The series returning characters have a few new toys to play with, which makes them feel less of a rehash from previous games. There’s so much fun to be had in learning how your favorite characters from both universes play and seeing Frank West throw zombies at people never gets old.
The 30-character roster offers enough variety and balance and so far I’ve found no weakness with any of its characters to speak of. All are well balanced enough and it doesn’t seem like anyone character will dominate the scene as may have happened in previous titles.
Unfortunately, not everyone will be satisfied with the roster in Marvel vs. Capcom Infinite. X-Men fans will be wholly disappointed to learn that no characters from that series make it into the game. Playing a Marvel vs. Capcom with Wolverine or Magneto will take some getting used to. New faces like the brilliant Captain Marvel is welcomed, but they can never replace some fan favorites.

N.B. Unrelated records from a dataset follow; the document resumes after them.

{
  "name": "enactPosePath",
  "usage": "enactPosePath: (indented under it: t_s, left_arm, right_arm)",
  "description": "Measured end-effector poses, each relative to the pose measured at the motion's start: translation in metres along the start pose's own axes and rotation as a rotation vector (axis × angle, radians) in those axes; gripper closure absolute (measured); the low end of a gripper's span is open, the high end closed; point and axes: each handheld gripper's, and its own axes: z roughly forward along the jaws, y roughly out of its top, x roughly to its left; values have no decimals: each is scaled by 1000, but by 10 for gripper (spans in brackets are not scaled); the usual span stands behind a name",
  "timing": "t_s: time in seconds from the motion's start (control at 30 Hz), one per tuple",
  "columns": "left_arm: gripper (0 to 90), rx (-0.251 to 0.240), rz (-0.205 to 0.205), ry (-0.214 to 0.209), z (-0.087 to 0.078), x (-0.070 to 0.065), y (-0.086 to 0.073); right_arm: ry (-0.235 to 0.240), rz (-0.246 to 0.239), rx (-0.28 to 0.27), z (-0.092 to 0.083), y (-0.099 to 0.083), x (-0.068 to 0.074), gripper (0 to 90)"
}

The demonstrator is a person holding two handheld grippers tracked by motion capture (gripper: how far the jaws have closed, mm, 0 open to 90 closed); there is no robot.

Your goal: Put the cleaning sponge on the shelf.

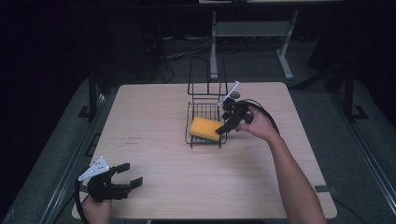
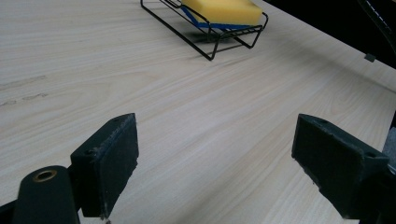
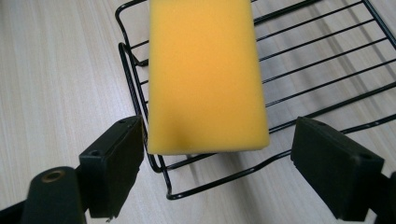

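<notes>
Dark room all around, w/ a grey floor, loose cables on it, and the white legs of another stand (image 1: 215, 46) at the back. Light wood bench (image 1: 154, 154) sits in the middle, pale w/ fine grain lines and a few faint marks near its left side.

Black wire rack (image 1: 205, 112) stands near the middle of the bench, w/ a tall wire back. Yellow sponge (image 1: 205, 128) lies in the rack's low tray, tilted, w/ one end up on the front rim. From the left tool view it shows a blue layer under the yellow.

Right tool (image 1: 229, 125) is at the rack's right side, jaws wide apart on each side of the sponge end, not touching it.

Left tool (image 1: 130, 175) is low at the bench's near left corner, well apart from the rack, jaws wide, nothing between them.
</notes>
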Motion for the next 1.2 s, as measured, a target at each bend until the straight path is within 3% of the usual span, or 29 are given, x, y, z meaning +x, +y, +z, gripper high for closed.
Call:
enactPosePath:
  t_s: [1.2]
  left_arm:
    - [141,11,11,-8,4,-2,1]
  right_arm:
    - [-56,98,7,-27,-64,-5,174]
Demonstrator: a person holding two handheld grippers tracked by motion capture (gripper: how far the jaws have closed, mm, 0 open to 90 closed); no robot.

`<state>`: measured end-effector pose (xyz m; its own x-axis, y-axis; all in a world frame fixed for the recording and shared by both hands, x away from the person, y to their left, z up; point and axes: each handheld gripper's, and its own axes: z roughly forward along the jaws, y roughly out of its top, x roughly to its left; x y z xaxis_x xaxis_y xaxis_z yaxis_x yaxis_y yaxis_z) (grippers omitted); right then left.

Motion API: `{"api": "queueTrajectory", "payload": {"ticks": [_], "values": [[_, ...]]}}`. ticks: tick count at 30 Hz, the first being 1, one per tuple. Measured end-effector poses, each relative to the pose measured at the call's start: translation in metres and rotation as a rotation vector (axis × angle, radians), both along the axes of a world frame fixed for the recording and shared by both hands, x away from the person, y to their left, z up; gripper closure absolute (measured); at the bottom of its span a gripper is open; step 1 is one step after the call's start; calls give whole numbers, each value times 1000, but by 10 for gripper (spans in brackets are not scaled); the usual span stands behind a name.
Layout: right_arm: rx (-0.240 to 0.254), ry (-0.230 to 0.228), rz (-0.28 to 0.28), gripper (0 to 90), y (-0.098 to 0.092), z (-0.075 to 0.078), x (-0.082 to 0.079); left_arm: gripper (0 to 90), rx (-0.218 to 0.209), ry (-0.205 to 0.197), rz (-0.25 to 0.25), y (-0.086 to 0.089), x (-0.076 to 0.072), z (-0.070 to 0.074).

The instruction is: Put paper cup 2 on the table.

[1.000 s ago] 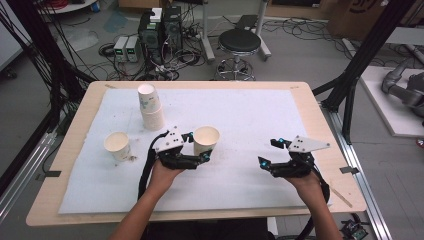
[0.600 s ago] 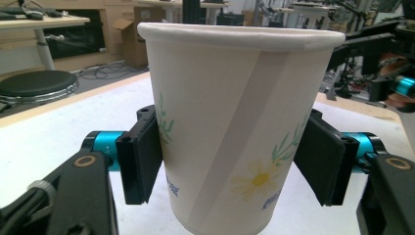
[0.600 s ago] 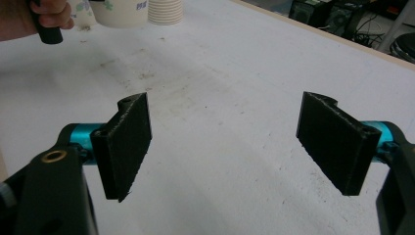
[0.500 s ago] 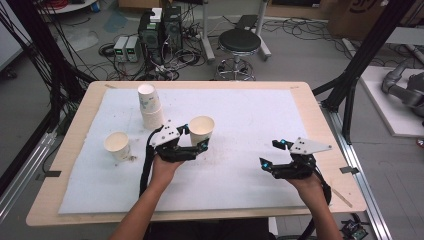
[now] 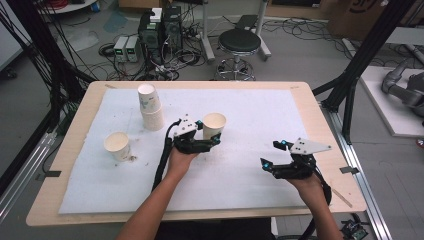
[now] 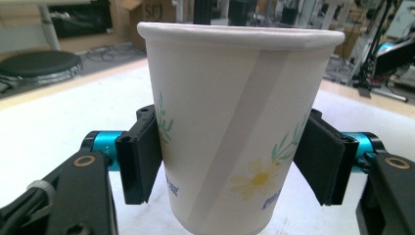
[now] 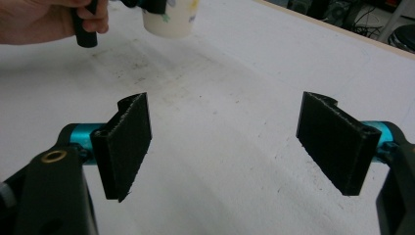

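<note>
Table (image 5: 320,125), wooden, topped with a white mat (image 5: 260,115). Stack of cups (image 5: 150,107): far left part of the mat, left of the held cup. Single cup (image 5: 118,146): nearer the person, left of the stack. Paper cup (image 6: 240,122): upright, right of the stack, clamped between the pads of the left gripper (image 5: 210,139). Right gripper (image 5: 272,156): well right of the held cup, jaws apart with nothing between them.
</note>
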<state>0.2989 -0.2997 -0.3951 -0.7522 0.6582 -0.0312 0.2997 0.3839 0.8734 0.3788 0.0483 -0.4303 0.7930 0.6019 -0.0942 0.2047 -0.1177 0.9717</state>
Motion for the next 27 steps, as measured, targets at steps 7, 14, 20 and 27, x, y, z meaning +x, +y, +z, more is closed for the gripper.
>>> {"api": "queueTrajectory", "payload": {"ticks": [7,14,20,27], "values": [[2,12,-3,213,-4,-4,-3,319,24,33,-39,-22,6,-13],[6,4,-3,213,-5,-1,-4,320,99,83,-56,-44,8,-24],[1,8,6,213,-3,-1,-3,325,217,81,-26,-53,4,-24],[-1,13,6,213,-3,-1,-4,323,273,116,-20,-48,-1,-19]]}}
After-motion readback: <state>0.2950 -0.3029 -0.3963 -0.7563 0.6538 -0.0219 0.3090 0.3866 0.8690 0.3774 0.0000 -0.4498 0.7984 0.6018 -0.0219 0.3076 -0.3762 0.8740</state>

Whilst Marvel vs. Capcom Infinite has undeniably solid fighting mechanics, the story and the character models borderline on being dreadful. Make no mistake about it, expect a swarm of memes from some of this game’s animations.
It’s almost impossible to not compare this game to that of Injustice 2, as much as you may try. When you compare their looks, the story and the overall production values, Marvel vs. Capcom Infinite doesn’t even come close to that of Injustice 2. It’s disappointing to say, but I can’t see this game having much longevity once you have finished its story.
Marvel vs. Capcom Infinite still has a lot of appeal for both new fans and its veterans who have played Capcom titles since the 80s. It’s an odd mix of having both terrible and brilliant moments all at once. It’s this collision of two worlds that didn’t quite work for the story and that resonates throughout the game.